Why do we still feel so conflicted about International Women’s Day?

Illustration of diverse group of women

Yesterday, March 8, was International Women’s Day.

If you’re a woman in retail, that means you probably attended at least one internal event on the topic of female leadership last week. Maybe your company announced a new workplace policy aimed at gender equality. You definitely received (and likely sent) a couple EDMs over the weekend, offering a discount code in honour of IWD.

This isn’t groundbreaking stuff. It’s just what it means to be part of a retail business, or buy from one, in 2020. The days are recognised. The hashtags deployed. Pats on the back all around.

So, it might surprise you to learn that outside the industry, IWD is something of a divisive event.

It’s either a day to recognise, discuss and do something about gender inequality in schools, the workplace and governments around the world.

Or, it’s a once-significant event that is now a Hallmark holiday for companies to flog ‘girl power’ products and boost their reputations.

Take your pick.

The frustrating thing about this debate is that it’s been raging for years, and the thinking doesn’t seem to have evolved beyond those two basic camps.

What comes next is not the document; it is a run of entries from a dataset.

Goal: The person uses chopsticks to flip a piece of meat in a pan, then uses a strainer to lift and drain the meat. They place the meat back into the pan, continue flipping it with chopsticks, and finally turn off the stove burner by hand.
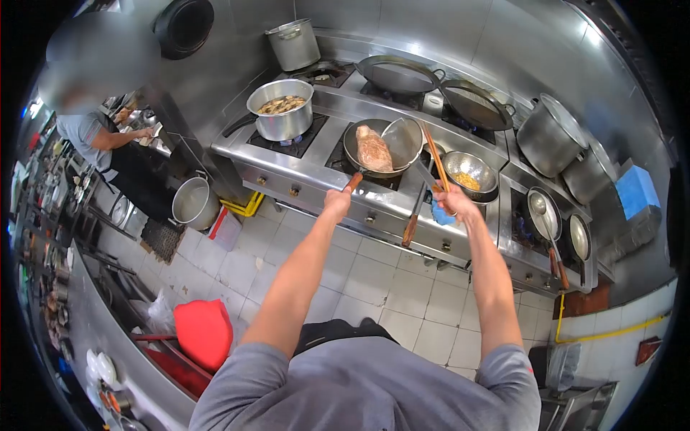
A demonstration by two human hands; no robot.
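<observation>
My left hand (336, 205) is closed around the wooden handle (353, 181) of a frying pan (351, 144) on the stove. A large browned piece of meat (374, 149) lies in that pan. My right hand (454, 203) grips a pair of long chopsticks (435, 154) and the metal handle of a large round ladle (402, 142), whose bowl rests over the pan's right side. A blue cloth (441, 214) shows under the right hand, partly hidden by it. Just beyond that hand, a metal bowl (485, 174) with yellow bits (467, 181) sits in another pan.
A pot of dark liquid and pieces (293, 122) stands on the left burner. Woks (399, 75) line the back, tall pots (548, 140) the right. More pans (546, 215) sit far right. Another person (93, 136) works at left, near a floor pot (195, 203) and red chair (203, 334).
</observation>
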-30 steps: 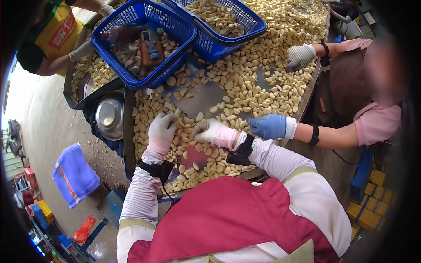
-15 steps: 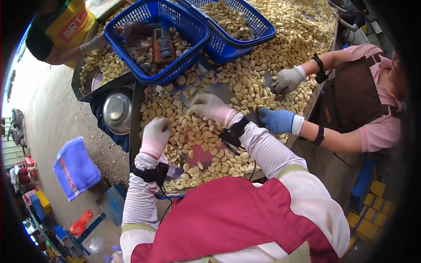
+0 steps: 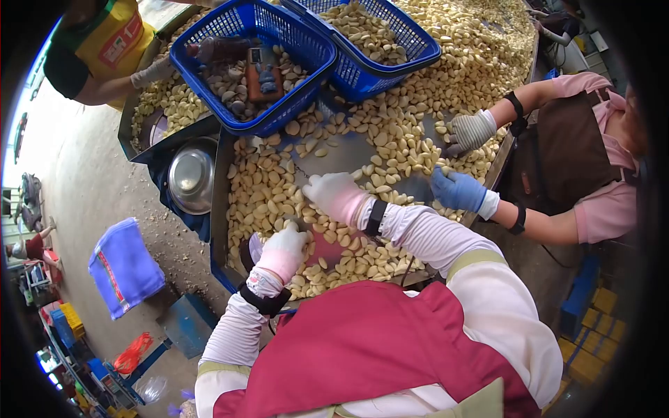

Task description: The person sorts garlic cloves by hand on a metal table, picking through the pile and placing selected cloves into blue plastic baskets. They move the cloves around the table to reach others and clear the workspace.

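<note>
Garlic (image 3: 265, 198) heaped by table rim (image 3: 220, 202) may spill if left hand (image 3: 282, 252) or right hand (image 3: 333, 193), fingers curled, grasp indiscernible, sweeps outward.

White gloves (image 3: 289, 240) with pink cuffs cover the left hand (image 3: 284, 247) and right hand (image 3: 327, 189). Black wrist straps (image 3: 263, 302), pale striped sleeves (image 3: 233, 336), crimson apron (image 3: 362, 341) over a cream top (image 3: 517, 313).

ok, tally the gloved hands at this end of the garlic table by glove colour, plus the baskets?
white-pink gloves, wearer's left hand and right hand: 2
blue glove, co-worker: 1
striped grey glove, same co-worker: 1
pale glove, person at top left: 1
blue baskets: 2
total: 7
</note>
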`<action>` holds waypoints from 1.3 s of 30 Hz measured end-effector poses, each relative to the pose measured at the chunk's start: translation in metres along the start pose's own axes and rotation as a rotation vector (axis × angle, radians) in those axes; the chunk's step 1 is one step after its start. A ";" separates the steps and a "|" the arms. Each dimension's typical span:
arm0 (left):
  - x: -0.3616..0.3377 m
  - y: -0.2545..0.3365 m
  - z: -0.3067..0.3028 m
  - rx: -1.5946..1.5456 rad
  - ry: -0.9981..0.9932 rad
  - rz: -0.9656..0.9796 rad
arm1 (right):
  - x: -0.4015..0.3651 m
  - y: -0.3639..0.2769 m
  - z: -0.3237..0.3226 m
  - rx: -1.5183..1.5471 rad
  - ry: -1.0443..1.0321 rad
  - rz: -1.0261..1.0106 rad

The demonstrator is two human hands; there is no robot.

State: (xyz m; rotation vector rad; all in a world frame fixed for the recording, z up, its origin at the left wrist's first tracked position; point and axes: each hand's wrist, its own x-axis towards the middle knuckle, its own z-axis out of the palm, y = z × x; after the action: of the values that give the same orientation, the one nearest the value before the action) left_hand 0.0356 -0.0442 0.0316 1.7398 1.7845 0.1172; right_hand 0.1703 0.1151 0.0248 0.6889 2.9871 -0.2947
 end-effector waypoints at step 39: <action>0.062 -0.012 -0.047 0.331 0.283 0.164 | -0.041 0.038 -0.037 0.945 -0.213 0.544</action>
State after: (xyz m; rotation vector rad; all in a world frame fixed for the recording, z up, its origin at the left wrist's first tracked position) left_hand 0.0068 0.0288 0.0396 2.1982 1.9431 0.1498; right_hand 0.2230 0.1386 0.0585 1.3546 2.1947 -1.6179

The same argument about the silliness of having a single day to celebrate women that was deployed in this 2012 article in The Atlantic, aptly titled, “The Trouble with International Women’s Day”, appears in this 2020 op-ed by InStyle editor Laura Brown in The Sydney Morning Herald.

Of course, they’re right. But it’s a straw man argument. No one is saying you can’t celebrate women or talk about gender equality on the other 364 days of the year.

And while it’s certainly true that the gender pay gap and workplace harassment should be discussed more often (or better yet, eradicated), it would be disingenuous to say these conversations only ever occur on March 8.

Another common critique is that the wave of corporate support for IWD has erased the day’s radical roots. The first IWD, held in 1911, was a global protest for women’s right to vote. Over the next six decades, it was primarily celebrated in communist countries, before it was adopted by feminists in the 1960s and later by the United Nations in 1977.

So, yes, the fact that our chosen method of celebrating the achievement of the right to vote and the narrowing of the wage gap is shopping is rather head-scratching. But does it merit the hand-wringing seen in articles like this one, and this one?

Many of the EDMs I received over the weekend, including those that offered discount codes, at least mentioned the gender wage gap, or lack of women in leadership roles.

And there are several examples of retailers launching flexible working policies, or overhauling their paid parental leave, around IWD in an effort to create more gender equal workplaces.

Sure, you could argue that companies should be doing this anyway – no need to wait for March 8! – but let’s not throw the baby out with the bathwater.

As long as women are still underrepresented in government and corporate leadership roles, are paid less for the same work and, in many places around the world, deprived of basic human rights, I think there’s still a place for IWD, though I welcome different opinions. I just hope they’re not the same ones we’ve all heard before.